Types of Cloth Diapers Explained! A Full Guide for Moms

I remember when I was transitioning from disposables to cloth diapers. There were so many different types that I got so confused.

If this sounds like you, you’ve come to the right place.

To help you transition easier, you should first know that there are different types of cloth diapers.

In this guide, I’ll explain the SIMILARITIES and DIFFERENCES between the different types of cloth diapers, their pros and cons, and when to use each.

Whether you’re experienced in cloth diapering or are just beginning your cloth diapering journey, this guide will be useful in helping you determine which is the best for your baby.

Table of Contents
Table of Contents

10 Types of Cloth Diapers that All Parents Should Know!

There are ten types of cloth diapers that you should know about. Each type of diaper offers different benefits and is meant for specific use cases.

The best diaper for you and your baby is not determined by its price or number of features. It is solely based on how well it meets your specific needs and preferences.

1) Flat Diapers

Flat Diapers

These are the oldest types of cloth diapers. Flat diapers are something that your grandparents or parents have probably used before and are familiar with.

They’re the SIMPLEST regarding construction, design, and materials. A flat diaper is usually made of absorbent natural fiber cotton.

I prefer using flats because they can be folded and shaped in various ways to suit different needs. You can make varying shapes to customize absorbency and fit, making them adaptable.

These are a great budget cloth diaper option if you know how to find them. Most manufacturers have switched to making pre-folds nowadays.


  • Cheap
  • Customizable shape
  • Dries up quickly
  • Tried and tested method


  • Need some skill in folding and pinning
  • Needs an outer waterproof cover

2) Prefold Diapers

Prefold Diapers

Pre-folds or prefold diapers are very similar to flat diapers, except they have perforations or “pre-folds” that guide you through folding them in a SPECIFIC way.

I’m grateful for these folds because I couldn’t figure out how to fold a flat diaper to save my life.

These pre-folds divide the flat fabric into three panels with multiple layers of fabric sewn together.

The middle panel usually has more layers because it needs to absorb more liquids.

The advantage of using pre-folds is that you can use them for different purposes — the most common being extra inserts for increased absorbency.

The prefold diapers must be folded into a diaper-like shape or other shapes similar to a flat.
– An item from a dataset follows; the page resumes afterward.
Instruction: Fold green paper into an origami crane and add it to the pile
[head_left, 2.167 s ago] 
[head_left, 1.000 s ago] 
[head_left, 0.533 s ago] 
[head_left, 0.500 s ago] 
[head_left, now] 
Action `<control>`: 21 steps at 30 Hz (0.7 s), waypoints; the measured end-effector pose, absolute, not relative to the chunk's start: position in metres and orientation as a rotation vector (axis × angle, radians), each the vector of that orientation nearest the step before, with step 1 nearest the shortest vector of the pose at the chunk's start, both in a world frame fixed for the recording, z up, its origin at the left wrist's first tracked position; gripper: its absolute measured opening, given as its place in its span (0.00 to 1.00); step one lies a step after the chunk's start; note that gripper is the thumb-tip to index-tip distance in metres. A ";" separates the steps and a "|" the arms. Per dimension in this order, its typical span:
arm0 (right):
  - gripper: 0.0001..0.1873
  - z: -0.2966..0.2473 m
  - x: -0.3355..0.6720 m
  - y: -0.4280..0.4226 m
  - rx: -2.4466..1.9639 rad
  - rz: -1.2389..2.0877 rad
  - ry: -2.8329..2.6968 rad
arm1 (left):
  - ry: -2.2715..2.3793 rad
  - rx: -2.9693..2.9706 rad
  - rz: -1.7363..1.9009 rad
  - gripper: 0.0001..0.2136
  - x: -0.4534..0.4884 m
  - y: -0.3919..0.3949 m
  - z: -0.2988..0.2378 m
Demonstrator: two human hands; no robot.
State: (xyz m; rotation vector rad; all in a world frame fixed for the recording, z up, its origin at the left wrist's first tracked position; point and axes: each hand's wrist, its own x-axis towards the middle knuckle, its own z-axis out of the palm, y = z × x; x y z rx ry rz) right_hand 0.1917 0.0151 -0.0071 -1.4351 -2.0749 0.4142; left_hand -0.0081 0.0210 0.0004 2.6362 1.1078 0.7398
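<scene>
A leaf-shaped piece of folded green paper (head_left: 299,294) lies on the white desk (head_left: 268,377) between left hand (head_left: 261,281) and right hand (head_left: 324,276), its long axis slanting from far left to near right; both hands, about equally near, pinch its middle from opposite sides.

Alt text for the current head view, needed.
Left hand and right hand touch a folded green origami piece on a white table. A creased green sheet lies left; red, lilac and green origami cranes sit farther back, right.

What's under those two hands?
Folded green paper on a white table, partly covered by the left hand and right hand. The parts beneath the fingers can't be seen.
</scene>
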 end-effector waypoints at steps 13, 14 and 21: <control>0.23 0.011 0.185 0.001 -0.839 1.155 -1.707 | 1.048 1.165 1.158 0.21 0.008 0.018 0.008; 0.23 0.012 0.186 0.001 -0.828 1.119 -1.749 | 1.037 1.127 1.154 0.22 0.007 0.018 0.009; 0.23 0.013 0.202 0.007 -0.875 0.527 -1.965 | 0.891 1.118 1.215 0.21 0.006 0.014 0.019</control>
However, they’re more WIDELY AVAILABLE and more convenient to fold.

They can also be placed inside a waterproof diaper cover. The only thing that needs to be changed is the prefold. Furthermore, the covers can be REUSED.


  • Allows you to customize absorbency
  • Easy and quick to dry
  • Cheap
  • Versatile use cases


  • The small learning curve for folding (but less than flats)
  • Need to pair with cover for waterproofing

3) Baby Diaper Cover

Baby Diaper Cover

The diaper cover is another essential part of a diaper — specifically with prefolds and flats. This is what makes up the waterproof outer layer.

A diaper cover is usually waterproof with a prefold or folded flat inside because the absorbent inner layer needs to function correctly.

The advantage of using a cover with prefolds or flats inside is that you ONLY need to change the absorbent layer when your baby soils the diaper, not the cover itself.

I like these covers because the creative designs and colors attract my baby’s attention, so he’s motivated to wear them!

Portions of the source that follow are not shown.